Graham Lee – Archaeology Officer
Further to my last blog post, here are some more examples of enthralling LiDAR imagery from the North York Moors. As mentioned previously, the interpretation of features is not necessarily straight-forward since we are not seeing a photograph per se but a series of points joined together by a computer algorithm. A clear resemblance to ‘known’ features is a good start but often there is no substitute for checking the site on the ground where necessary, with the landowner’s permission.

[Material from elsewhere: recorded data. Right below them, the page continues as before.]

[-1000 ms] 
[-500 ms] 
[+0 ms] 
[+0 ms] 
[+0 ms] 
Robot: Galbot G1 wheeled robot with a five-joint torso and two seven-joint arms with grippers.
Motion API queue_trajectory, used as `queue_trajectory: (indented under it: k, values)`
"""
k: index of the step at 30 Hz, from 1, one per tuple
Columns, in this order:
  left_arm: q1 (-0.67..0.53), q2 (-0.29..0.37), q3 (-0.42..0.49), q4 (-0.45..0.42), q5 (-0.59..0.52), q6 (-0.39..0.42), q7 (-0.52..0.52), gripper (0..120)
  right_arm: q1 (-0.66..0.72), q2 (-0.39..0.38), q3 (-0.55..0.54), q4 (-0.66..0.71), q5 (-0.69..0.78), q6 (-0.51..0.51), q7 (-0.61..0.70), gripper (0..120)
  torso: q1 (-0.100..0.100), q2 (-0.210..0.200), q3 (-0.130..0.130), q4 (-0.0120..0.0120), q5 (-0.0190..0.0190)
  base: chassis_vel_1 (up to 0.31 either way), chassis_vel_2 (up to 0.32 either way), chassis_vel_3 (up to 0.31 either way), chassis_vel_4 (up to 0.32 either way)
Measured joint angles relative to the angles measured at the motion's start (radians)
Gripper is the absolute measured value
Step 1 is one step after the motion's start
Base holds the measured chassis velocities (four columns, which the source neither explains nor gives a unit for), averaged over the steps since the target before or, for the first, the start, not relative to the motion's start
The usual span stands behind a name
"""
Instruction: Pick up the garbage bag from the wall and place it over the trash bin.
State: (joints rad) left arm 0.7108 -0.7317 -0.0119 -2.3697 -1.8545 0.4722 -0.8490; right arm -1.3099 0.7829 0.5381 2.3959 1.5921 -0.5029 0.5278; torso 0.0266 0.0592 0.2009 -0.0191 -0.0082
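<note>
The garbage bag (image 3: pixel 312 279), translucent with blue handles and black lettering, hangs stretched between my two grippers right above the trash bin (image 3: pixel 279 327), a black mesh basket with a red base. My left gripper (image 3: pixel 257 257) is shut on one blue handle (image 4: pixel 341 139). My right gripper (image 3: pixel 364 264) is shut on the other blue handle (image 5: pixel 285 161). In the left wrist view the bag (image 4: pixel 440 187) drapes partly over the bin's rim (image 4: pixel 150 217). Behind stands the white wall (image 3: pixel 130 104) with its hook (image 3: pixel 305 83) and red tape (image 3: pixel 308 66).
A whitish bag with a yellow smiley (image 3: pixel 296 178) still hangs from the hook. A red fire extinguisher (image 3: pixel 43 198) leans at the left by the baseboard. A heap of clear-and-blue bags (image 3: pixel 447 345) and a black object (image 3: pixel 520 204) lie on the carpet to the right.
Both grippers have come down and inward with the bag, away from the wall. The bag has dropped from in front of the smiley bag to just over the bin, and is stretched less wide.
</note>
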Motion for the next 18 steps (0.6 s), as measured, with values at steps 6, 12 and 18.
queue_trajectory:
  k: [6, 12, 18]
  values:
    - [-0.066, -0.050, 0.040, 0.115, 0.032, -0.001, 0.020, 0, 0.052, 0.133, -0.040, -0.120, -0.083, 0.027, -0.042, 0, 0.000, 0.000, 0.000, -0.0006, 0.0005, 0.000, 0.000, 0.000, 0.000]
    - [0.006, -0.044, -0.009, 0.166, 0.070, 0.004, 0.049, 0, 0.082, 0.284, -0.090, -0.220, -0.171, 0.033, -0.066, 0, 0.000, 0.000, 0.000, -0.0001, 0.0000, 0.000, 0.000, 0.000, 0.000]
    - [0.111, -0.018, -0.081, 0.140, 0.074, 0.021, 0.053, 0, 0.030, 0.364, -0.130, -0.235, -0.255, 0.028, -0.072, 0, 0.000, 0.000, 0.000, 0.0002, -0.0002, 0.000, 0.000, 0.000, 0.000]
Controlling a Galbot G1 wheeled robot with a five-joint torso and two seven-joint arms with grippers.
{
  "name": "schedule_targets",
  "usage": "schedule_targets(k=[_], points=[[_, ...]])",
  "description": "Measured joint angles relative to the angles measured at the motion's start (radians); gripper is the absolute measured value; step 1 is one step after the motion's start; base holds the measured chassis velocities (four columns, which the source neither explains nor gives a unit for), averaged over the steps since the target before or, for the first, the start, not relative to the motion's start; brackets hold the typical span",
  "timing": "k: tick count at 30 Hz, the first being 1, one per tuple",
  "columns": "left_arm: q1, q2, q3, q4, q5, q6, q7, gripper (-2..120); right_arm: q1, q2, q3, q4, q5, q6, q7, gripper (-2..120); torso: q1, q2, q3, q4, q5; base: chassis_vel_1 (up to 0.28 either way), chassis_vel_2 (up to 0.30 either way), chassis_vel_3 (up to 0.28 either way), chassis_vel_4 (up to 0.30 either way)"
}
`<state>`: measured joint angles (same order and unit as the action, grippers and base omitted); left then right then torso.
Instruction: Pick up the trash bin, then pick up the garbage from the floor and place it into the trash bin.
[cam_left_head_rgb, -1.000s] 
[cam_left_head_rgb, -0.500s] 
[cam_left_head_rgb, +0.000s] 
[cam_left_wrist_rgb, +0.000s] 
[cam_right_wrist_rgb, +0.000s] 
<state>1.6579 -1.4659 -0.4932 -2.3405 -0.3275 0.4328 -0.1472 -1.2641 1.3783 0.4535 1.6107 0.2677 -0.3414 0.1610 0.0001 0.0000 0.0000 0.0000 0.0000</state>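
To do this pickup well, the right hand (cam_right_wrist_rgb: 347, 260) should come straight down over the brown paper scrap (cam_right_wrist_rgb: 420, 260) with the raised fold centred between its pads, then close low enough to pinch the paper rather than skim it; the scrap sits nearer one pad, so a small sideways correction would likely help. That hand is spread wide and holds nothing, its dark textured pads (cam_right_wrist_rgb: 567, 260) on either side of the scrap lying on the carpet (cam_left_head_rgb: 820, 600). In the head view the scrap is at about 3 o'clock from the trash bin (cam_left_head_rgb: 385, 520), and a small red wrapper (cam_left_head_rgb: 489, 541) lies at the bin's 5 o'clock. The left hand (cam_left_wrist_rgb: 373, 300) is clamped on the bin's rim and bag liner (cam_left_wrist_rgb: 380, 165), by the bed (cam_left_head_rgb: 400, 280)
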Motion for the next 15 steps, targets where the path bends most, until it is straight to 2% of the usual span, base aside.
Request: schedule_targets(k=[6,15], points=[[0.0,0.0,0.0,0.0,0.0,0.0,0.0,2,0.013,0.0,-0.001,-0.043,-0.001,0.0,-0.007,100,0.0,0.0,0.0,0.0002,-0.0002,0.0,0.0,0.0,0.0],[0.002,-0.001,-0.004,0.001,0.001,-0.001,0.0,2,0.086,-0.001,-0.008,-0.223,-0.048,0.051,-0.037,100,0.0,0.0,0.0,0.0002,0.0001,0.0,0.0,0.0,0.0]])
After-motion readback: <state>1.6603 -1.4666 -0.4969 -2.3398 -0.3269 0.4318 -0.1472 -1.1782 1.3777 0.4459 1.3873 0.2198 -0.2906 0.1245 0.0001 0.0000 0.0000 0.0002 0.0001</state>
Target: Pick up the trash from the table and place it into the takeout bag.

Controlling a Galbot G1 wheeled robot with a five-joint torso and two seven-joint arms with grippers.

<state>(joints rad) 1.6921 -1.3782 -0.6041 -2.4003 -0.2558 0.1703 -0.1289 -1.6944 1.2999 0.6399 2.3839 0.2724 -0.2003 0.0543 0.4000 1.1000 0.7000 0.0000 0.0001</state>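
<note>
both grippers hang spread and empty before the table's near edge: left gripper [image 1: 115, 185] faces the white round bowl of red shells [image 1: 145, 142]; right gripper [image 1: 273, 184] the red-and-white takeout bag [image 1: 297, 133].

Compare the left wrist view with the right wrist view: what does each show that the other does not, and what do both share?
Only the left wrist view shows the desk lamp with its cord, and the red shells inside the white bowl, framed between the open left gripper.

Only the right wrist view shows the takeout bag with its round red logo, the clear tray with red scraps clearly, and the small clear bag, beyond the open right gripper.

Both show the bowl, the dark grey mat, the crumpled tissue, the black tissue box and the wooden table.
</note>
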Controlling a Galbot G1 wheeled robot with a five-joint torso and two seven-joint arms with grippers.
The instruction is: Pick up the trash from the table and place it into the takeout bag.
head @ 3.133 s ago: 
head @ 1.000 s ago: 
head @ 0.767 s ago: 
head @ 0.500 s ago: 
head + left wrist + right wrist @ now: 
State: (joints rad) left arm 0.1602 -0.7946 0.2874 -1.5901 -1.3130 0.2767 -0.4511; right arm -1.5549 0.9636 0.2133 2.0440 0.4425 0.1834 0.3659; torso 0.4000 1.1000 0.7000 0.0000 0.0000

Figure 1: Crag Cliff Wood near Grosmont
This image is from the 2016 This Exploited Land 25cm LiDAR (equating to c.16 data points per square metre). The This Exploited Land of Iron Landscape Parntership Scheme focuses on the 19th century ironstone industry in the North York Moors, one of the major sites for this was around Grosmont. This little four-fingered ‘hand’ near the centre of the image, just c.6.5m wide, is clearly a group of linear spoil tips leading out from a small excavation, perhaps a mining trial in the valley side? The linear runs of spoil, as tipped out of a barrow, are a very typical form associated with mining or quarrying sites. On steeper slopes, these are often tear-drop shaped.
Figures 2 and 2a: Rievaulx Village and the River Rye
This image from the Environment Agency 50cm LiDAR (equating to c.9 data points per square metre) shows the site of Rievaulx Abbey (Scheduled Monument) near the central bottom of the picture, with all the buildings stripped away to show the underlying and surrounding earthworks. There is a mass of detail to see here. To the north of the Abbey are the houses of the village with a whole series of platforms and enclosures visible on the valley side. Just below these is the line of the “Canal”, a watercourse dug by the monks to bring a supply of water from the River Rye into the Abbey complex. Surrounding the village are numerous hollow-ways (former routeways) and extensive remains of old quarries. The level earthwork platform, running North-South to the bottom right of the picture is the northern half of Rievaulx Terrace. The corresponding aerial photograph from July 2014, with the water courses and major earthworks (mapped by the Ordnance Survey) layers switched on, help to clarify the positions of some of these features, including the line of ponds leading down to what was the Medieval water-mill, now a private dwelling.
Figures 3 and 3a: Holmes Alum Quarry in Mulgrave Woods
This is a classic example of the value of LiDAR imagery. The aerial photograph from August 2015 shows trees blanketing virtually all archaeological detail but this is beautifully clear in the 10cm resolution LiDAR image from Spring 2017 (Durham University/North York Moors National Park Authority; equating to c.90 data points per square metre). You can see the three adjoining quarry scoops to the south of Sandsend Beck, with a mass of, presumably associated, earthworks just across the beck to the north-west. This is thought to represent the site of Holmes Alum Quarry which is recorded as operating from about 1680. Works here had ceased by the late 18th century / early 19th century when this area was landscaped as an arboretum for Mulgrave Castle. I am not aware that this site has ever been surveyed in detail on the ground – this imagery provides a very good starting point. Roasted shale is recorded as having been found in the area so the sites of roasting clamps and, possibly, even steeping pits should probably be there to be found. On the plateau to the south of the quarries is an area of Medieval and Post-Medieval Ridge and Furrow (ploughing) cultivation which is clearly visible.